A leading Robotics Firm’s Engineering team is developing the world’s first enterprise-level Platform-as-a-Service (PaaS) for robots, creating a rare opportunity for an experienced, product-focused engineering professional. The PaaS aims to aid and offer innovative features to handle every part of the product lifecycle required to support and deliver consumer-facing connected machines and services.
The Site Reliability Engineering combines skills of software and systems engineering. Your key responsibility is to focus on optimizing existing systems, building infrastructure, and eliminating work through automation to make them more reliable and ensure the highest possible uptime for all users and developers on the platform.

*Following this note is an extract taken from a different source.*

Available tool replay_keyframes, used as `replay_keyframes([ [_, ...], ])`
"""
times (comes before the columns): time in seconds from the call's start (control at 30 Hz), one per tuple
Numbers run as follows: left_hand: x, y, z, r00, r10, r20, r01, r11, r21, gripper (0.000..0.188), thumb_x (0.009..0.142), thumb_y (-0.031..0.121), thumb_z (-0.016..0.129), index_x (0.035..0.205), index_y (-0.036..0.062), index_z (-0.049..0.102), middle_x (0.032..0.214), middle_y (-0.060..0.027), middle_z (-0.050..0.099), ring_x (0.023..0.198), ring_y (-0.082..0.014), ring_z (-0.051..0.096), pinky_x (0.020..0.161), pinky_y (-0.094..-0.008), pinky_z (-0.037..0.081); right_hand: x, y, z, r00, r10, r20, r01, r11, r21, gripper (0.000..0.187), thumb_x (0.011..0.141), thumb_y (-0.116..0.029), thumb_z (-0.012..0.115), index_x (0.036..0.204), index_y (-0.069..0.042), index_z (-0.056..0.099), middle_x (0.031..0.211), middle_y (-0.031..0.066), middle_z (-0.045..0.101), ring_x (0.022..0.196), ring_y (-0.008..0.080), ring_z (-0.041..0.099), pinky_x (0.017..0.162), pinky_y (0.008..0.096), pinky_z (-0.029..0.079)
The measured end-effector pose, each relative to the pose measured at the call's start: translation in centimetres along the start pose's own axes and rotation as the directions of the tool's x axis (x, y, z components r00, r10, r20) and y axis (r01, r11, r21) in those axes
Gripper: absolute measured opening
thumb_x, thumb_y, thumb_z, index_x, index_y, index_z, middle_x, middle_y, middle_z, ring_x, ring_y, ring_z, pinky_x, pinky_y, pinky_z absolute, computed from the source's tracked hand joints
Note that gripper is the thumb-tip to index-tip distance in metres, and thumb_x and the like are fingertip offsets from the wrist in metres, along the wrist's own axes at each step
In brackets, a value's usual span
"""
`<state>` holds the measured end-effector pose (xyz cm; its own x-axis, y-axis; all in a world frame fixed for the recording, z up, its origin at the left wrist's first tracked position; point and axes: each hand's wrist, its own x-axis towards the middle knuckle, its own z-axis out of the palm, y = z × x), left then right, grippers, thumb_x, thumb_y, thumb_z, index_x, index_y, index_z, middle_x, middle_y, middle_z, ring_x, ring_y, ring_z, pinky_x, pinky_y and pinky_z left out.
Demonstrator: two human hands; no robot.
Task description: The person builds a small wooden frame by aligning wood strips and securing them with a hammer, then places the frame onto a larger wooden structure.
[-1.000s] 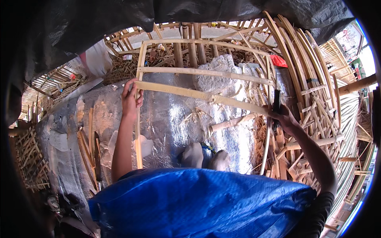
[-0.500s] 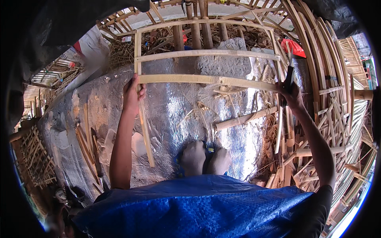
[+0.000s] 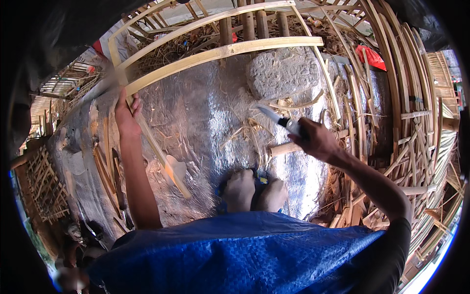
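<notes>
My left hand point(image 3: 128, 113) is closed round the left side strip of a bamboo frame point(image 3: 225, 50), close to where its nearest crosspiece joins. Two long side strips and several crosspieces make up this frame, which tilts up toward the left and far side. In my right hand point(image 3: 316, 139) is a knife point(image 3: 279, 117) with a dark handle, its bare blade pointing left and away from me. The knife is apart from the frame, over the silvery ground sheet. The frame's right side strip point(image 3: 323, 73) hangs free past the grey stone block.
A rough grey stone block point(image 3: 283, 73) sits on the silvery sheet point(image 3: 196, 108), with shavings and a bamboo piece point(image 3: 285, 149) nearer. Long bamboo strips point(image 3: 404, 73) stand along the right. Bamboo lengths point(image 3: 105, 181) lie left. A blue tarp point(image 3: 235, 255) covers my lap, my feet just beyond.
My right hand has let go of the frame's right end and come inward and nearer, turning the knife leftward. My left hand has moved left, and the frame has shifted away and tilted.
</notes>
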<state>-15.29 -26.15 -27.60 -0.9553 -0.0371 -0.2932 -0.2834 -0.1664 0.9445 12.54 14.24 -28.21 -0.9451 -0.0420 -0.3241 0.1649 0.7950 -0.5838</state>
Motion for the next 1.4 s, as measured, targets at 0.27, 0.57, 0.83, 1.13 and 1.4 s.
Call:
replay_keyframes([
  [0.27,-0.5,-0.5,0.6,0.996,0.000,0.089,0.005,0.998,-0.063,0.026,0.101,0.033,0.050,0.100,0.0083,0.057,0.079,0.0004,0.054,0.057,-0.0043,0.039,0.048,-0.0199,0.025,3.6,1.2,-0.2,0.951,-0.218,-0.219,0.210,0.976,-0.057,0.044,0.082,-0.038,0.078,0.100,-0.001,0.062,0.091,0.0142,0.066,0.076,0.0256,0.066,0.066,0.0392,0.057],
  [0.57,-1.8,-0.6,0.4,0.998,-0.004,0.055,0.005,1.000,-0.014,0.030,0.103,0.039,0.048,0.108,0.0102,0.056,0.081,0.0020,0.053,0.058,-0.0036,0.037,0.049,-0.0185,0.024,13.9,3.8,-6.2,0.765,-0.376,-0.523,0.045,0.841,-0.539,0.068,0.095,-0.058,0.051,0.131,-0.001,0.054,0.128,0.0274,0.054,0.116,0.0369,0.058,0.103,0.0536,0.042],
  [0.83,-2.3,0.0,1.0,0.982,0.079,-0.172,-0.083,0.996,-0.017,0.034,0.104,0.039,0.045,0.107,0.0063,0.056,0.082,-0.0002,0.052,0.059,-0.0034,0.036,0.048,-0.0180,0.025,16.6,4.3,-4.9,0.777,-0.227,-0.587,0.031,0.945,-0.325,0.082,0.082,-0.058,0.071,0.139,-0.004,0.048,0.092,0.0109,0.073,0.089,0.0236,0.069,0.090,0.0433,0.053],
  [1.13,-3.3,0.0,0.5,0.990,0.090,-0.110,-0.101,0.989,-0.104,0.039,0.104,0.039,0.045,0.105,0.0015,0.056,0.084,-0.0026,0.054,0.058,-0.0044,0.036,0.046,-0.0178,0.025,13.2,0.2,-2.7,0.855,-0.136,-0.500,0.107,0.991,-0.086,0.044,0.086,-0.050,0.071,0.104,-0.010,0.068,0.094,0.0145,0.071,0.082,0.0246,0.069,0.074,0.0387,0.057],
  [1.4,-4.9,-0.2,1.2,0.989,0.074,0.132,-0.053,0.986,-0.157,0.034,0.104,0.036,0.046,0.107,0.0033,0.056,0.083,-0.0025,0.054,0.057,-0.0037,0.036,0.045,-0.0179,0.025,8.1,-2.9,0.1,0.906,-0.024,-0.423,-0.099,0.959,-0.266,0.070,0.092,-0.059,0.055,0.137,-0.007,0.048,0.120,0.0316,0.051,0.110,0.0375,0.059,0.096,0.0560,0.046],
])
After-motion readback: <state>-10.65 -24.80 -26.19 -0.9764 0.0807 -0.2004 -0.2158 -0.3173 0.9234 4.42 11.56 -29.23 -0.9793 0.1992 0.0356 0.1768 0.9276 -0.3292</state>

- Support services before they go live through activities such as system design consulting, capacity planning, and launch reviews
- Maintain services once they are live by measuring and monitoring availability, latency, and overall system health
- Engage in and improve the whole lifecycle of services—from inception and design, through deployment, operation, and refinement
- Scale systems sustainably through mechanisms like automation, and evolve systems by pushing for changes that improve reliability and velocity
- Practice sustainable incident response and postmortems
- Build and evolve the operations handbook
【会社概要 | Company Details】
Growing Cloud Robotics company, provides a cloud robotics platform that accelerates solution development and operation.
【就業時間 | Working Hours】
Flextime（Mon - Fri）
【休日休暇 | Holidays】
Saturday, Sunday, and National Holidays, Year-end and New Year Holidays, Paid Holidays, Other Special Holidays
【待遇・福利厚生 | Services / Benefits】
各種社会保険完備（厚生年金保険、健康保険、労災保険、雇用保険）、 屋内原則禁煙（屋外に喫煙所あり）、 通勤交通費支給等
Social insurance, Transportation Fee, No smoking indoors allowed (Designated smoking area), etc.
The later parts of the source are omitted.